32団体の参加で開催決定の次は、オープニング&クロージング。「フェスタ全体のイメージモニュメントを作りましょう。」委員全員大賛成。「ところで予算は?余裕なかったらお金つくらなあかんで。」目がすこし泳ぐ方が…。このモニュメントがいろんな問題を白日のもとにさらけ出してくれました。大変勉強になりましたがあまり多くは語りたくありません。ただこのモニュメントがオープニングの直前に、フェスタ全体のイメージからウインドディスプレイショーだけのものに変わっていました。きっと裏の実行委員会が組織されていたのでしょう。

結局、クロージングは力を入れて担当しましょうという委員が消え、企画も消えていきました。お断わりのため、2時間も3町ドームで立たれていた竹内先生ご苦労さまでした。

何はともあれ、アーツフェスタたかまつ2002は終わりました。皆様お疲れ様でした。次は2003、そして新市民会館です!元気でいきましょう!!
                    アーツフェスタ2002実行委員会副委員長 小河雄磨

街にプライドを取り戻したい サンポート昭和館構想

古くなったら壊して建て直す―これがいわゆる米国流の街づくり、スクラップ・アンド・ビルドの手法です。戦後の日本はこの米国流を受け入れて、次々に街を壊し、街を作ってきました。出来上がった街は全国どこへ行ってもよく似た顔の何か薄ぺらな街になりました。失ったのは歴史を積み重ねた威厳のようなものかも知れません。街に生きた人々の記憶を後世に伝えることを願って、アーツカウンシル高松は「サンポート昭和館」構想を提案しています。

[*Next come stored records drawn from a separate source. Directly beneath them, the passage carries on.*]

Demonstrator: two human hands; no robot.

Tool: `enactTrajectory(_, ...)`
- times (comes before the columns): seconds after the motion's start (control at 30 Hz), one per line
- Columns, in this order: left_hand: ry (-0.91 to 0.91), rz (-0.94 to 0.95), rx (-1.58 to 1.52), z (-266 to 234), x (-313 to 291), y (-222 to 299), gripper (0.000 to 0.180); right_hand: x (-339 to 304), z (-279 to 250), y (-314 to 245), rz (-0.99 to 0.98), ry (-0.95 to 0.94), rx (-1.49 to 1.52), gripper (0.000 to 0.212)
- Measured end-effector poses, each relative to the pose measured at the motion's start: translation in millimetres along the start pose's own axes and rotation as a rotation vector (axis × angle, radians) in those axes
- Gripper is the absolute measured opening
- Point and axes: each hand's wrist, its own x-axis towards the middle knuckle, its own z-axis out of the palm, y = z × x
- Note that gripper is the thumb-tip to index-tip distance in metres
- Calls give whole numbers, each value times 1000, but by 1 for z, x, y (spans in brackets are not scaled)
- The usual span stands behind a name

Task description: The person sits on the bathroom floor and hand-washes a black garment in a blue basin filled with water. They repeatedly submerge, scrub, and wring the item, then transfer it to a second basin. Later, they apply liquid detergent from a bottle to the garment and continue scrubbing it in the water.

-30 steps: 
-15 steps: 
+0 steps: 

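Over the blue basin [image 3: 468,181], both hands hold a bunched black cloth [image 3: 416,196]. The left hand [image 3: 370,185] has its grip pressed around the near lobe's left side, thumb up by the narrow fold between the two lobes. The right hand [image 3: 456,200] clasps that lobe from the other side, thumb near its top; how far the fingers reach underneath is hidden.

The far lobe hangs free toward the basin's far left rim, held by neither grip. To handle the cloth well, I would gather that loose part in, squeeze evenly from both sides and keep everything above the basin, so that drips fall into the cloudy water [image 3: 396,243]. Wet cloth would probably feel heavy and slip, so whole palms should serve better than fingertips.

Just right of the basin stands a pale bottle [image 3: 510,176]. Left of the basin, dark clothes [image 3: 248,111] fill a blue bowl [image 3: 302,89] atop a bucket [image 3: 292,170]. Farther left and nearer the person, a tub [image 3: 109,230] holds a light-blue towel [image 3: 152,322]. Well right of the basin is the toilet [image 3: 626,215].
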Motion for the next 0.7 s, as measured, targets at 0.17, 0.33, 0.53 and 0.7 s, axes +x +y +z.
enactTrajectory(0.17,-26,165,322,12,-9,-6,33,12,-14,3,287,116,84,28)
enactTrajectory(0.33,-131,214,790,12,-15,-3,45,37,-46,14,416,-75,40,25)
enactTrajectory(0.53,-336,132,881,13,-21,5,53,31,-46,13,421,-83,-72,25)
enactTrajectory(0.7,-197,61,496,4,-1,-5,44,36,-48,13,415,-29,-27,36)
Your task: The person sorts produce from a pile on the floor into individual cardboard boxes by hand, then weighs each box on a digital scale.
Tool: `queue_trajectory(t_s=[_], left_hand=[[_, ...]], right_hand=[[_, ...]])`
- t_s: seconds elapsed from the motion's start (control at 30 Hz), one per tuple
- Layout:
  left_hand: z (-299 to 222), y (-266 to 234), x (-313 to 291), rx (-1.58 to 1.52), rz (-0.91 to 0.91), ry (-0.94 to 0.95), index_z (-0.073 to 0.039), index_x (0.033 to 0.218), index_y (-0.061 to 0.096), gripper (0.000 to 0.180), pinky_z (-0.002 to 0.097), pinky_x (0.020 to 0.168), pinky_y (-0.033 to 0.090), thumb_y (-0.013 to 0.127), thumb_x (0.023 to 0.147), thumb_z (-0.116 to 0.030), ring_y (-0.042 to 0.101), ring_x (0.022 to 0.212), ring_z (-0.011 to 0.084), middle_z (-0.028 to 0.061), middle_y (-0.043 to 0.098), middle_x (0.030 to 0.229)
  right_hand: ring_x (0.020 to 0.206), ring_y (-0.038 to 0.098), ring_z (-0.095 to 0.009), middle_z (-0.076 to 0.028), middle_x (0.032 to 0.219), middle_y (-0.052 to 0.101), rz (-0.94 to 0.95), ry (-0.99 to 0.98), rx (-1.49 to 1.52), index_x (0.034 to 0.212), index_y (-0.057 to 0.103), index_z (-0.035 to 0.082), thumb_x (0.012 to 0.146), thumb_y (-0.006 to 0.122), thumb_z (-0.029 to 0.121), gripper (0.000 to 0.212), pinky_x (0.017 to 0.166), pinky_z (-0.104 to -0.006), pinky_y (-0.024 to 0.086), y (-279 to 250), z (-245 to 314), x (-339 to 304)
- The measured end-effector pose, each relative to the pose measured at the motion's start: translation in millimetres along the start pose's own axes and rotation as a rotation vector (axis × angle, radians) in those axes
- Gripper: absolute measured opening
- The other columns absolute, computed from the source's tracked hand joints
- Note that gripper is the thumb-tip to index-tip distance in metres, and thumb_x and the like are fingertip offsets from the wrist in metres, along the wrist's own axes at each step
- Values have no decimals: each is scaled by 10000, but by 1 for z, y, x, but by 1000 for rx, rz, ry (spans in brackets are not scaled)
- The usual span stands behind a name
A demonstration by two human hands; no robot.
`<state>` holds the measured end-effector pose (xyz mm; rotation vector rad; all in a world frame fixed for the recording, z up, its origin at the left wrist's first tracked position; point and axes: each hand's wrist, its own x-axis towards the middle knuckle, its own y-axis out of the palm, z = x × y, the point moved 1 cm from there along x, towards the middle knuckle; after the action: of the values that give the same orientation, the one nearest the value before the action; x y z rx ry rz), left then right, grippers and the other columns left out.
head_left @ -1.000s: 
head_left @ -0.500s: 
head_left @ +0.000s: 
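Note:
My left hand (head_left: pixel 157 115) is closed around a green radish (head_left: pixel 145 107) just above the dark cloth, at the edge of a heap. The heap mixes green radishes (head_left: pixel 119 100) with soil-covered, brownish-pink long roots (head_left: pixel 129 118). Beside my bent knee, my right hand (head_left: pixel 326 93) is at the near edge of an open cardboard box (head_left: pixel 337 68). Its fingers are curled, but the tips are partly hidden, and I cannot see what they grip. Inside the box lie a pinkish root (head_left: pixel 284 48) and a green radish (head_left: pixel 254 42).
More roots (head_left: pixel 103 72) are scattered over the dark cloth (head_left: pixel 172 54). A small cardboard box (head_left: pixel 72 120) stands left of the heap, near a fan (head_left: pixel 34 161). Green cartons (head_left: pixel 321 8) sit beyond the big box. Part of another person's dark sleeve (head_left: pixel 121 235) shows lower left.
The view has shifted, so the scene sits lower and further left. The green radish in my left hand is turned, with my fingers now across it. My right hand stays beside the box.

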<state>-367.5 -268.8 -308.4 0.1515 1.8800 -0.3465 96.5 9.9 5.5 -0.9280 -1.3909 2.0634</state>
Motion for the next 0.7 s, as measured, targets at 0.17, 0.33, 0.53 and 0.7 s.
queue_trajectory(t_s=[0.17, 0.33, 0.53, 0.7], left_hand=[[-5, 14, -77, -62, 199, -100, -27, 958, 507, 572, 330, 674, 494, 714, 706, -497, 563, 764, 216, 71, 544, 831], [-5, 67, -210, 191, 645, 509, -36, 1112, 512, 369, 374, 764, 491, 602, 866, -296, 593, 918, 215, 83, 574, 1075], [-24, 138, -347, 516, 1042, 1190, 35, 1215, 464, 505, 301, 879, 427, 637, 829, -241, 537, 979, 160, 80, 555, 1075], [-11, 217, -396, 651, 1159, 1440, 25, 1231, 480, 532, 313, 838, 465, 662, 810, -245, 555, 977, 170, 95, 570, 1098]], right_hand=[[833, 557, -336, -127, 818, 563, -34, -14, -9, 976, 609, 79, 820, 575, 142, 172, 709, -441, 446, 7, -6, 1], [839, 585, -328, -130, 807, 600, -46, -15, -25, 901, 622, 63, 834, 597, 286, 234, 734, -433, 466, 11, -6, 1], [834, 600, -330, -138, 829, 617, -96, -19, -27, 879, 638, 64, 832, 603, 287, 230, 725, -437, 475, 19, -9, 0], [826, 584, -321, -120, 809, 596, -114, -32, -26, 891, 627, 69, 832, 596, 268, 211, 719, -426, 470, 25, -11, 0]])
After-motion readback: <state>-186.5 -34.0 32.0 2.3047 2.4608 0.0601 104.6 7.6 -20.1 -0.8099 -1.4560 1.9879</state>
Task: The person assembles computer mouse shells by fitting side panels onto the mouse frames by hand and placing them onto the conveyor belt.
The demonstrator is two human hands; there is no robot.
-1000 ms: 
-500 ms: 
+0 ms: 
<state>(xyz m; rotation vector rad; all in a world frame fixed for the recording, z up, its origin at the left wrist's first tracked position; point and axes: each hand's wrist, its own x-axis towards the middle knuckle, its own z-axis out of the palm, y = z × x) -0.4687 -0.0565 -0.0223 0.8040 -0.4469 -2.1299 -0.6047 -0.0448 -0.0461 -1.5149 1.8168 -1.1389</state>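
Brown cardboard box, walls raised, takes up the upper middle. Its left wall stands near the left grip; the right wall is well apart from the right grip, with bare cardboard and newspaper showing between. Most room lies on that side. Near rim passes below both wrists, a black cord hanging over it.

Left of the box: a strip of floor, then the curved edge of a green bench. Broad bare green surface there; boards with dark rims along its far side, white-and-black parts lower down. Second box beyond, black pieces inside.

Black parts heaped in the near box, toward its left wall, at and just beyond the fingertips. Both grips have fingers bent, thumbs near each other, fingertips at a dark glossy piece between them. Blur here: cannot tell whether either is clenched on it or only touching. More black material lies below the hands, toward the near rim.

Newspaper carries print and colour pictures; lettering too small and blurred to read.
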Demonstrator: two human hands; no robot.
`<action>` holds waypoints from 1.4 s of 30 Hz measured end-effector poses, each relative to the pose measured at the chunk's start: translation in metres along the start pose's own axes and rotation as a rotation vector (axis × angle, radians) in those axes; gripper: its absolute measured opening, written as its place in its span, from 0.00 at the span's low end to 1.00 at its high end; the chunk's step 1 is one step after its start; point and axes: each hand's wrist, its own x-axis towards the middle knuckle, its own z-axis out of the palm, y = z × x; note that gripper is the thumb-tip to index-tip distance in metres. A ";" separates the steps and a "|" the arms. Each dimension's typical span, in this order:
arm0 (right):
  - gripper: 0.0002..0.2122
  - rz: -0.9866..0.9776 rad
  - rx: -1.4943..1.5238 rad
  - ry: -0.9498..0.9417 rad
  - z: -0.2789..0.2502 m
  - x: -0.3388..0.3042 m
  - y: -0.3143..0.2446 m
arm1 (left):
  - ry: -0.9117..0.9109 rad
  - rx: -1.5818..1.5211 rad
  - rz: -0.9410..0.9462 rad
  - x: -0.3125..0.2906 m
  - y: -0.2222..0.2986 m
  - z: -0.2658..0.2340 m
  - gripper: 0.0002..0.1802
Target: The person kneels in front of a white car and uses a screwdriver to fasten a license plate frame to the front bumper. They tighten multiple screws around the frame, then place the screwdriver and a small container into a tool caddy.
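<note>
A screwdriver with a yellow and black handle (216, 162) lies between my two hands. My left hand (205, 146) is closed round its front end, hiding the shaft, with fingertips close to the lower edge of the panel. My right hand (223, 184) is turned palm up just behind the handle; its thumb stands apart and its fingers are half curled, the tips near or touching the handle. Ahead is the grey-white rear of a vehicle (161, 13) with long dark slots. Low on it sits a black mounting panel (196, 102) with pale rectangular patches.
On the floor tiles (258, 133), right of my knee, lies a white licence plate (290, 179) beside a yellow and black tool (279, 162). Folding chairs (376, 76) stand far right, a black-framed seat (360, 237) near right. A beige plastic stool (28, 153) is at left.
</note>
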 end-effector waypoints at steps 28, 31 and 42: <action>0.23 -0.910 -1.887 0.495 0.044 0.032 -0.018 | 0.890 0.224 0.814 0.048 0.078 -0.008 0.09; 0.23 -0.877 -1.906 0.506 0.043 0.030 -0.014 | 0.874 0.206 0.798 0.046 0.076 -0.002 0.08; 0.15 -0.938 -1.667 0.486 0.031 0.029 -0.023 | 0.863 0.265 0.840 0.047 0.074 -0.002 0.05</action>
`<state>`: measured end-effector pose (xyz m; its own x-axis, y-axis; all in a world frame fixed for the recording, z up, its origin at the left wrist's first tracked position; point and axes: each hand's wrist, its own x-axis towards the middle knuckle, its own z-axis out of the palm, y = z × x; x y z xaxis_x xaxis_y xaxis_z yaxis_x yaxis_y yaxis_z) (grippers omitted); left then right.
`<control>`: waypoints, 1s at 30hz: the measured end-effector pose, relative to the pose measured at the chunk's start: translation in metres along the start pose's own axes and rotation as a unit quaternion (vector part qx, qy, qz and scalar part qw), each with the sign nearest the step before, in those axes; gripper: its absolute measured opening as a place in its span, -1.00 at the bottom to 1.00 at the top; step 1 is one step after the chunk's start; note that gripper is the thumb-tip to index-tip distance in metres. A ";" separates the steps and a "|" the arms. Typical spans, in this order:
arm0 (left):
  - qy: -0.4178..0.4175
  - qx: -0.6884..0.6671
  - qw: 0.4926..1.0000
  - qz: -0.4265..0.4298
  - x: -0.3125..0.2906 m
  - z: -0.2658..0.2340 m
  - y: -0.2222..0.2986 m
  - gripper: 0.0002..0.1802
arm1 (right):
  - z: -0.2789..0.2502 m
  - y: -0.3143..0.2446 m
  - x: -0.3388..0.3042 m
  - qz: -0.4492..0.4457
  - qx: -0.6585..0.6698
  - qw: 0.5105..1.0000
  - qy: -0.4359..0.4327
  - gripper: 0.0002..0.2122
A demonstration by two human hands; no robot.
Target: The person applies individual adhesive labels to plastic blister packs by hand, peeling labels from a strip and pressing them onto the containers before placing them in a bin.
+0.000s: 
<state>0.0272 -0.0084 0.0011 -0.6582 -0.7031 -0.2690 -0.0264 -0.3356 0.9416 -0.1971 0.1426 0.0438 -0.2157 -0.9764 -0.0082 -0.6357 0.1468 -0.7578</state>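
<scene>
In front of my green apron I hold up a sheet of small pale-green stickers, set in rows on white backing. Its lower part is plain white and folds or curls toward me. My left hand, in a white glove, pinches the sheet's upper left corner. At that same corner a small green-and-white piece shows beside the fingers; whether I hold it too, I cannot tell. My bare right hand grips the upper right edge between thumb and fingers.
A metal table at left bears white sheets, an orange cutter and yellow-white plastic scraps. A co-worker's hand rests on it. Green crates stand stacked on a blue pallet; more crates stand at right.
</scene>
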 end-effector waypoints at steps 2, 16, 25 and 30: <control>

県都・高松には太平洋戦争の空襲に耐えて残った建物がまだいくつかあります。公共施設として残ったのは丸の内分庁舎(旧高松警察署)と旧高松港管理事務所(県営桟橋事務所)でした。そのうち丸の内分庁舎は老朽化を理由に県民の反対もむなしく取り壊され、現在は旧高松港管理事務所が「昭和の香川」を今に伝える唯一の建物になりました。アーツカウンシル高松では、県や地元建築家などの協力を得て調査を開始し、旧県営桟橋事務所の再生と利用のための提案として「サンポート昭和館」構想をまとめました。

現在の構想の中心コンセプトは「海辺のシアター&カフェ」です。3階建ての1階をオープンカフェ併設の劇場として再生し、地元を中心に毎週の定期公演を行い、2階はスタジオとして、アーティスト,ミュージシャンの創造の場とします。一般県民を対象にしたワークショップやクリニックも定期的に開催できそうです。3階はサンポート昭和館事務所-事業運営,企画,事務的な作業の場とします。また「昭和の生き証人」として登録文化財への登録も提案しています。

こうした施設再生で一番問題になるのは再建後の運営です。多くの歴史的建物は維持管理費に大きな予算を必要とするため、行政にとってはいつもお荷物です。アーツカウンシル高松ではこうした問題を解消する最善策として、いわゆる「公設民営」の再建案を提案しています。運営主体としては法人格を取得している各種の市民団体が考えられます。もし実現すれば、「アーツカウンシル高松はその義務と責任を喜んで引き受けます」(松崎晃副理事長)と準備を進めています。

改築や再利用の方法などについては、若手の建築家や市民グループと共同して様々なアイデアを募っていきたいと思っています。新年早々にも合同準備委員会を発足させる予定です。皆様のご提案お待ちしています。老朽化した建物を現代のデザインとして再生することこそ、街に歴史を取り戻す方法です。歴史私たちが作るものです。みんなで街にプライドを取り戻しましょう。